View from the East Wing
- Author: Jill Biden
- Language: English
- Publisher: Gallery Books
- Publication date: June 2, 2026
- Publication place: United States
- Pages: 274
- ISBN: 978-1668222881
- OCLC: 1582427719
- Dewey Decimal: 973.934/092
- LC Class: E918.B54

= View from the East Wing =

2026 memoir by Jill Biden

View from the East Wing: A Memoir is a 2026 memoir by Jill Biden, the former first lady of the United States. The book covers her four years in the White House during the presidency of her husband, Joe Biden, including the family's response to the 2024 presidential election and his decision to withdraw from the race. It was published on June 2, 2026, by Gallery Books, an imprint of Simon & Schuster.

== Publication ==
View from the East Wing was published in the United States by Gallery Books on June 2, 2026. The first hardcover edition is 288 pages. The audiobook, narrated by Jill Biden, was released simultaneously by Simon & Schuster Audio. The UK edition was released on June 4, 2026.

== Synopsis ==
The memoir is structured as a first‑person narrative. Biden describes her first days as first lady, which coincided with the COVID-19 pandemic and the aftermath of the January 6 U.S. Capitol attack. She discusses her work on behalf of military families, cancer initiatives, vaccine awareness, and education, as well as her decision to continue teaching as a professor at a community college during her husband's presidency, which made her the first sitting first lady to hold an outside job.

Biden also recounts personal difficulties, including the death of her stepson Beau Biden, the drug addiction of her stepson Hunter Biden, and the family's response to the 2024 presidential election. She describes watching the June 2024 debate between Joe Biden and Donald Trump, during which she considered whether her husband was having a stroke or had been drugged, writing: "To this day, I still don't know what happened." She also reveals that she left a hidden message for the incoming Trump family at the White House on Inauguration Day 2025, although she does not disclose what it said.

The memoir describes her interactions with Melania Trump, whom she describes as "polite and controlled" after a phone call following the 2024 assassination attempt on Donald Trump, but also notes that Trump declined an invitation to the ceremonial inauguration tea. Biden also reflects on the destruction of the East Wing, which was demolished to make way for a Trump administration ballroom project. She writes: "The innards of the East Wing were spread out for everyone to see, like a rare and precious animal that had been hunted down and killed."

The book also includes Biden's reflections on her role as first lady. She writes: "Being First Lady could feel like a catch-22. You were encouraged to use your platform to do good, but not to be too aggressive in pursuing policy goals, lest you be seen as overreaching."

== Reception ==
The Kirkus Reviews assessment, published after the book's release, called it "a smart, revealing memoir by a presidential partner of skill and consequence," noting the "few surprises" in Biden's narrative, including her explanation for Joe Biden's debate performance. The Hindustan Times review described the memoir as "at turns delusional, sappy, resentful and in a weirdly irresistible way revelatory of the former first lady's agitated state of mind." The review also noted that Biden refers to Donald Trump by name only sparingly, instead calling him "Joe's opponent" or "the president-elect."

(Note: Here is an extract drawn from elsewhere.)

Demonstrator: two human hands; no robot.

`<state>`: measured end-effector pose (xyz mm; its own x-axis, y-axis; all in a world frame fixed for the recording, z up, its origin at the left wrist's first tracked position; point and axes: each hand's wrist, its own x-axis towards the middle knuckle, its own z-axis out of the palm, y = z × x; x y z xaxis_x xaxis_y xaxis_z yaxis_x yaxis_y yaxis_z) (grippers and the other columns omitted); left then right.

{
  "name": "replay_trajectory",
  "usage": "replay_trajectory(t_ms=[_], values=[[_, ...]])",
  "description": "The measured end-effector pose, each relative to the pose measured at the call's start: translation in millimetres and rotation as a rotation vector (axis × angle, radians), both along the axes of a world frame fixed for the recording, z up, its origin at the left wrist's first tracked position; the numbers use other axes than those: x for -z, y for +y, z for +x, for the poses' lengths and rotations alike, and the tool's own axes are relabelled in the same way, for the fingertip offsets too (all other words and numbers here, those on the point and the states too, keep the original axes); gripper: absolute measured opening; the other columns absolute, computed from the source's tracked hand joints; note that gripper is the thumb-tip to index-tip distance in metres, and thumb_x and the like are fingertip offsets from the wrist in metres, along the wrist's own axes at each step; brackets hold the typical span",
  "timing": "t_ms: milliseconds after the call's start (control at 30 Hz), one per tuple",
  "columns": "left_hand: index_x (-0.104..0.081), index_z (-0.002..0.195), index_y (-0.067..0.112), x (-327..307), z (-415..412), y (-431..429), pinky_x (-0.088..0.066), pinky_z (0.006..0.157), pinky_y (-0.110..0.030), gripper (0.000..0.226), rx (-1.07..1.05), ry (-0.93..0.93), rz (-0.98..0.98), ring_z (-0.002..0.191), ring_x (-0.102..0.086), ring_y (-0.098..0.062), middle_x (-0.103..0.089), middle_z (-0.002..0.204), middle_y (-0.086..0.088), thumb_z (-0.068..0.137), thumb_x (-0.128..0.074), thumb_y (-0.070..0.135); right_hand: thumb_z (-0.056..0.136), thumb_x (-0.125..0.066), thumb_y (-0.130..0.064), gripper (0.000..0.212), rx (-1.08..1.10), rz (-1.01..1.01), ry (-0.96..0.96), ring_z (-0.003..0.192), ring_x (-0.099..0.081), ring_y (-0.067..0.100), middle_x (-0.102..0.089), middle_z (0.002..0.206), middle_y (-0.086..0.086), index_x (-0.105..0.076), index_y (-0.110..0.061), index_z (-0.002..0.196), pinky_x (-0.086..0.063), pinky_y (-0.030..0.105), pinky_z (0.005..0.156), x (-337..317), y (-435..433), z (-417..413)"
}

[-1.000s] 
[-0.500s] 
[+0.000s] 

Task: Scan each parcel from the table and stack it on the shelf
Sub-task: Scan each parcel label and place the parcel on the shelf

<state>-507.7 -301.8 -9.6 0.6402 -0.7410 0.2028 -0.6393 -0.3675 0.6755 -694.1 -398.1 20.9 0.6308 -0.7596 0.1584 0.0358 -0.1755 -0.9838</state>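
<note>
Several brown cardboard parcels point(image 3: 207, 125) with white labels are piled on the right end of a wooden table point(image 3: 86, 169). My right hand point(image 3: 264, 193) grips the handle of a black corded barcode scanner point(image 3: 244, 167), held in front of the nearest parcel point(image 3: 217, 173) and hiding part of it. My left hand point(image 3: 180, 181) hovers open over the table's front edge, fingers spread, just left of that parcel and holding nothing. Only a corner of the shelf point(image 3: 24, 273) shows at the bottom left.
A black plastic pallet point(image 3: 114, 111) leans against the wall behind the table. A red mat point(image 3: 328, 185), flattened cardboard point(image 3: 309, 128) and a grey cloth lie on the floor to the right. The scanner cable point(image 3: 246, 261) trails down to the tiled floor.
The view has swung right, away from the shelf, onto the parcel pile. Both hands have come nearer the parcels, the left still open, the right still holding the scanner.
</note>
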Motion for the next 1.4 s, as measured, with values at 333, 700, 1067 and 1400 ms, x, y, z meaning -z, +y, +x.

A review in The New York Times described the book as "trim, toned and beatific," noting that its strength lies in "small details," such as the cotton balls used to simulate snow at the White House and the family cat, Willow. The review also highlighted Biden's background as an English professor and her use of a "careful catalog of small details."

The Wall Street Journal offered a more critical assessment, characterizing the memoir as a narrative of "regrets" and questioning its omissions. CNN's Jake Tapper was similarly skeptical, writing that Jill Biden's assertion that her husband showed no signs of cognitive decline in the summer of 2024 is "very difficult to believe, if not just downright false." Tapper pointed to reporting he and Alex Thompson conducted with over 200 Democratic insiders for their book Original Sin, which he said detailed "mental acuity issues that got much more pronounced in 2023 and 2024 but had reared their heads before then."

=== Political reactions ===
The book drew criticism from some Democrats who said it reopened wounds from the 2024 election, which they had been trying to move past. John Morgan, a Florida trial attorney and major fundraiser for Biden's 2024 campaign, told the Los Angeles Times that the memoir was "unhelpful" and that Biden "was the main problem. She loved the life and didn't want it to end." Meghan Hays, a former White House aide to Joe Biden, said on C-SPAN: "We have a lot of momentum in our favor … and when we get pulled back into conversations about age and the election in '24, it's never gonna be a good place for Democrats."